■ EXERCISE PROMPT
Hunt for the word "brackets" across the entries below, copying each line that holds it.

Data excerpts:
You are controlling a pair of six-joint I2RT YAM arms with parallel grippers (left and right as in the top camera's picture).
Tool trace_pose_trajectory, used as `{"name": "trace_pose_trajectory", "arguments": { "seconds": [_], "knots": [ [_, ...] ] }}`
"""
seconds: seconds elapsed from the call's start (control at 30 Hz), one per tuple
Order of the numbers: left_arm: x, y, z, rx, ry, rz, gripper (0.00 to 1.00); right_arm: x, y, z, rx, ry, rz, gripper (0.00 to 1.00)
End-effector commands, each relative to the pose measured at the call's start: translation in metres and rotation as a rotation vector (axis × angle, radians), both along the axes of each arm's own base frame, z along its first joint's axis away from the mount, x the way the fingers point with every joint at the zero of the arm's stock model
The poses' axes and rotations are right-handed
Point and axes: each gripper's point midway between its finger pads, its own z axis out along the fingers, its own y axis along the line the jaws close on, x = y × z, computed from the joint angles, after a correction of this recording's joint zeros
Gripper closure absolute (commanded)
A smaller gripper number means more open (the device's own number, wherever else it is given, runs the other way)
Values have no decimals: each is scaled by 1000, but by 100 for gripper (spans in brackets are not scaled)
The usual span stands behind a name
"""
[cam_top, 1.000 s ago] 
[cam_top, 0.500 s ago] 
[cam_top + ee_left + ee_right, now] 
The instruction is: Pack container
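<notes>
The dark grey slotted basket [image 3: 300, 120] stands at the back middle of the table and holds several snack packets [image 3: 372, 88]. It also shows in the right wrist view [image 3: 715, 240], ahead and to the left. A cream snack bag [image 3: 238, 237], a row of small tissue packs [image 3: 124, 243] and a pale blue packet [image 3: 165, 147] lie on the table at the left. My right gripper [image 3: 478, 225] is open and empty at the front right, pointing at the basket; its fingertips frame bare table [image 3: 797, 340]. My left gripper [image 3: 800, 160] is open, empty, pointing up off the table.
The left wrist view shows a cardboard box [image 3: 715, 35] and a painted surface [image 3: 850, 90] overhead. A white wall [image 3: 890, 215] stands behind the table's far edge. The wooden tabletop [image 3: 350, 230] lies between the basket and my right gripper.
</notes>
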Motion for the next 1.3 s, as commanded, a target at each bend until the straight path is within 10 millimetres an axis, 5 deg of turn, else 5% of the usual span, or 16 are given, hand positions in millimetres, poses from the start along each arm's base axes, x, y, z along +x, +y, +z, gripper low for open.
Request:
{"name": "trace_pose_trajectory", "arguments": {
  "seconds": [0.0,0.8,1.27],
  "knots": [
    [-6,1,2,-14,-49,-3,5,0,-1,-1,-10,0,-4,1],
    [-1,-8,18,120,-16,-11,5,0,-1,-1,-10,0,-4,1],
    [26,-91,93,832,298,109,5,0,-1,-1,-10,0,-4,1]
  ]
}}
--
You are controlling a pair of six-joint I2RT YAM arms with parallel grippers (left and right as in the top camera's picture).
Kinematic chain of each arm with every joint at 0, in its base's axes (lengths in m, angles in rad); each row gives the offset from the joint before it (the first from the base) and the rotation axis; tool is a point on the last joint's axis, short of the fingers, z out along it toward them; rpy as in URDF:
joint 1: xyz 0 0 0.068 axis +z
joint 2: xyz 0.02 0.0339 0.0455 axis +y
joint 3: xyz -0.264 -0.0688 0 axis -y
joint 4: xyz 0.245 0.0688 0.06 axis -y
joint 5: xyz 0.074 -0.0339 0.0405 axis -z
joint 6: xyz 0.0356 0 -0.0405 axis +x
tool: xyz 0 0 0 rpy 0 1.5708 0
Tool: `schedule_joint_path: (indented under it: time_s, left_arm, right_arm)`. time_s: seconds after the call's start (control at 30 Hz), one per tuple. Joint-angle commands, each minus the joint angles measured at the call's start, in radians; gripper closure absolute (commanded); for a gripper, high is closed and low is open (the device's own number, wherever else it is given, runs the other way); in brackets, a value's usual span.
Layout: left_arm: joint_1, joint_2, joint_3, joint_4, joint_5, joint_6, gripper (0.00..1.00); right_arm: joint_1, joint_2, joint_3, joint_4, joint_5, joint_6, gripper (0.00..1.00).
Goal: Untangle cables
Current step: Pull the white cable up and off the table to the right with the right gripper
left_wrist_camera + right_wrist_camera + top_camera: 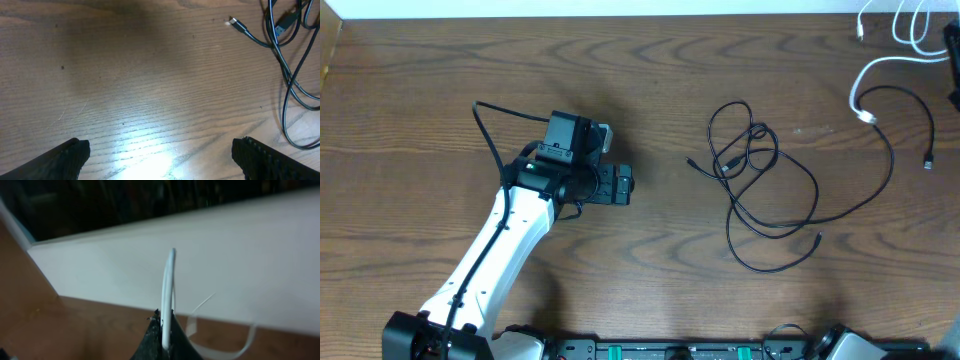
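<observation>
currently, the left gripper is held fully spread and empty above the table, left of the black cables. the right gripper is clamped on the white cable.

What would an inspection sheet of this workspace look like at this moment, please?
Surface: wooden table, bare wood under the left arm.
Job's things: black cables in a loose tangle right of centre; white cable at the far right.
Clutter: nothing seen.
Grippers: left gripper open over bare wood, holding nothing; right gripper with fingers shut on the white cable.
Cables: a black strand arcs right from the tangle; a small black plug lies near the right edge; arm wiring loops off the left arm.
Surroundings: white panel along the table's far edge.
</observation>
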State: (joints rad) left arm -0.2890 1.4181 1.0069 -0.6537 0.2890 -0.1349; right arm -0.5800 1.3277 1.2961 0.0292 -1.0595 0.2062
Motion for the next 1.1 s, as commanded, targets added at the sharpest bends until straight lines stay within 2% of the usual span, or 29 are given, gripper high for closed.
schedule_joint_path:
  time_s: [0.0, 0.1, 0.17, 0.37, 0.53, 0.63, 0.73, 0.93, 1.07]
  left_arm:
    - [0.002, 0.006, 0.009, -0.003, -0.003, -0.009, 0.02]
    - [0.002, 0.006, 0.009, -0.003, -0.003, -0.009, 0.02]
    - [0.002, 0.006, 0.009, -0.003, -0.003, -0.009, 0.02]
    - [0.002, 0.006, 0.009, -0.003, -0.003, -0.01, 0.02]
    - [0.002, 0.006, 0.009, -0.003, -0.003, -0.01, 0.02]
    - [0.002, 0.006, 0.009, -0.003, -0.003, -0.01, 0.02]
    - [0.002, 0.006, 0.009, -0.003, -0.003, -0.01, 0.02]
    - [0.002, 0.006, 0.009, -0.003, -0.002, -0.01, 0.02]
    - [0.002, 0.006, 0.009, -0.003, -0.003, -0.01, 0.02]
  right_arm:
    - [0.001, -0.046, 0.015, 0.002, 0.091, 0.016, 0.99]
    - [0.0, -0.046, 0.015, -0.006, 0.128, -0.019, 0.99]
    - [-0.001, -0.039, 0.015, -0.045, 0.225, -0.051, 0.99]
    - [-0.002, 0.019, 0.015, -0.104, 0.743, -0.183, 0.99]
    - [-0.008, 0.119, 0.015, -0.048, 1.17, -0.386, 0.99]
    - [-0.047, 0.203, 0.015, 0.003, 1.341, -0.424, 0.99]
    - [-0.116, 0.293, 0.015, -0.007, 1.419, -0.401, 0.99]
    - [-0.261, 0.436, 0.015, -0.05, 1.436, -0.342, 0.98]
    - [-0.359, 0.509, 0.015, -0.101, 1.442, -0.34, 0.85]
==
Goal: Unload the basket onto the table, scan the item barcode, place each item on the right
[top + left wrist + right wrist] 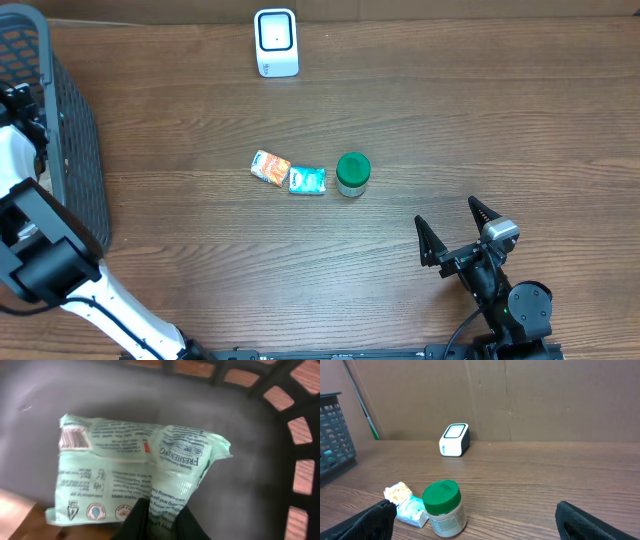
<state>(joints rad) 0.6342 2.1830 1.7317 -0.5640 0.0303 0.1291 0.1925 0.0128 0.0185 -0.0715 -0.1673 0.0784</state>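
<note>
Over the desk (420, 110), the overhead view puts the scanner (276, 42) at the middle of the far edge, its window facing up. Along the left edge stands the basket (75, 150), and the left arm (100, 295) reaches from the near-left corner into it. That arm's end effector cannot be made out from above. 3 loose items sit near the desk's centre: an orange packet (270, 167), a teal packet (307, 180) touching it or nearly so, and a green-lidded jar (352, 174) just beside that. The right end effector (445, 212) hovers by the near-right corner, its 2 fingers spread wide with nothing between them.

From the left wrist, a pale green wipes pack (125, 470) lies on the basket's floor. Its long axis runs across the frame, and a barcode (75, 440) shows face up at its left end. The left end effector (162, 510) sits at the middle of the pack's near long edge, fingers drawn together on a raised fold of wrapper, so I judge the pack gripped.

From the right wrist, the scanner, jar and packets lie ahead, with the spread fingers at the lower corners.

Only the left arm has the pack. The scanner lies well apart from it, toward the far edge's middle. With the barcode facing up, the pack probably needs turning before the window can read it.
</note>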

■ SOLVED PROBLEM
Values have no decimals: each is scaled by 1000, but by 100 for gripper (spans in brackets are not scaled)
Tool: `schedule_joint_path: (indented under it: time_s, left_arm, right_arm)`. time_s: seconds after the call's start (control at 30 Hz), one per tuple. Joint-angle commands, each minus the joint angles measured at the call's start, in radians; gripper closure absolute (commanded); for a gripper, high is closed and low is open (the device's own number, wherever else it is given, runs the other way); in brackets, a value's usual span.

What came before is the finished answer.